YOUR OBJECTIVE → With the pictures left out, copy the listing below exactly.

*** SOURCE MATERIAL ***

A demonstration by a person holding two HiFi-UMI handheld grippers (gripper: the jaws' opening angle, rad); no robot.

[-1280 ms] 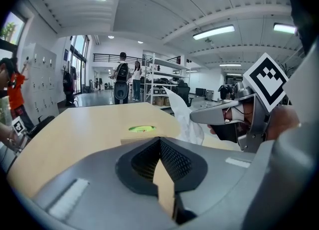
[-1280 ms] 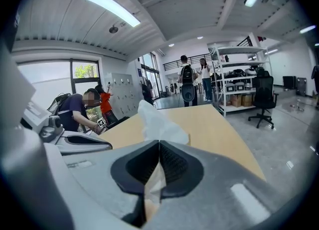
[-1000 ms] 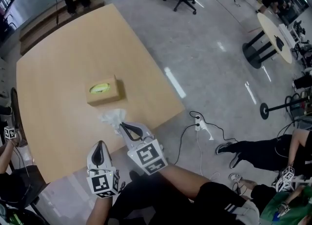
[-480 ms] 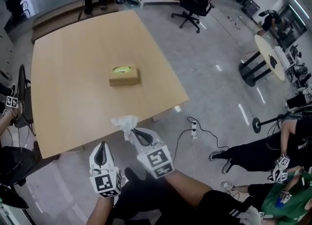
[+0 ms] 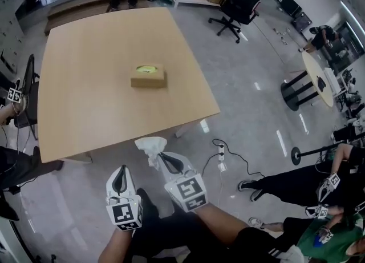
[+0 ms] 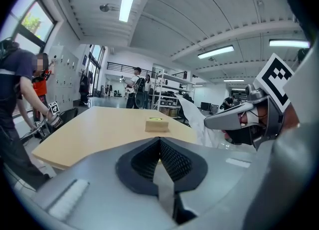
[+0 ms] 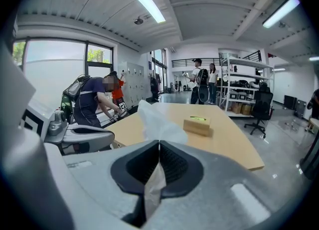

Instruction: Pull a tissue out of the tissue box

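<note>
The brown tissue box [image 5: 148, 76] with a green-rimmed slot stands mid-table, also in the left gripper view [image 6: 157, 124] and the right gripper view [image 7: 197, 125]. A white crumpled tissue [image 5: 150, 146] hangs free of the box, off the table's near edge and above the floor. My right gripper [image 5: 161, 157] is shut on its lower end; the tissue [image 7: 157, 121] rises from the closed jaws [image 7: 159, 144]. My left gripper [image 5: 118, 173] is beside it to the left, jaws [image 6: 159, 141] together with nothing between them. Its camera catches the right gripper [image 6: 234, 119] and tissue [image 6: 195, 119].
The wooden table [image 5: 85, 96] lies ahead. On the grey floor are a power strip with its cable [image 5: 221, 153], an office chair [image 5: 239, 2] and a round table [image 5: 319, 76]. People sit or stand at the right [image 5: 296, 179] and left [image 7: 92, 104].
Both grippers have drawn back from the table with the tissue in the right one. The box now lies farther off and the tissue is past the table edge.
</note>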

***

SOLUTION TO THE EXERCISE →
A demonstration by a person holding two HiFi-UMI handheld grippers (gripper: the jaws' opening angle, rad); no robot.

[-1280 ms] 
[-1280 ms] 
[-1000 ms] 
[-480 ms] 
[+0 ms] 
[+0 ms] 
[+0 ms] 

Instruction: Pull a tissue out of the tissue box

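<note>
The brown tissue box [image 5: 148, 76] with a green-rimmed slot stands mid-table, also in the left gripper view [image 6: 157, 124] and the right gripper view [image 7: 197, 125]. A white crumpled tissue [image 5: 150, 146] hangs free of the box, off the table's near edge and above the floor. My right gripper [image 5: 161, 157] is shut on its lower end; the tissue [image 7: 157, 121] rises from the closed jaws [image 7: 159, 144]. My left gripper [image 5: 118, 173] is beside it to the left, jaws [image 6: 159, 141] together with nothing between them. Its camera catches the right gripper [image 6: 234, 119] and tissue [image 6: 195, 119].
The wooden table [image 5: 85, 96] lies ahead. On the grey floor are a power strip with its cable [image 5: 221, 153], an office chair [image 5: 239, 2] and a round table [image 5: 319, 76]. People sit or stand at the right [image 5: 296, 179] and left [image 7: 92, 104].
Both grippers have drawn back from the table with the tissue in the right one. The box now lies farther off and the tissue is past the table edge.
</note>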

Nothing remains to be answered in this exercise.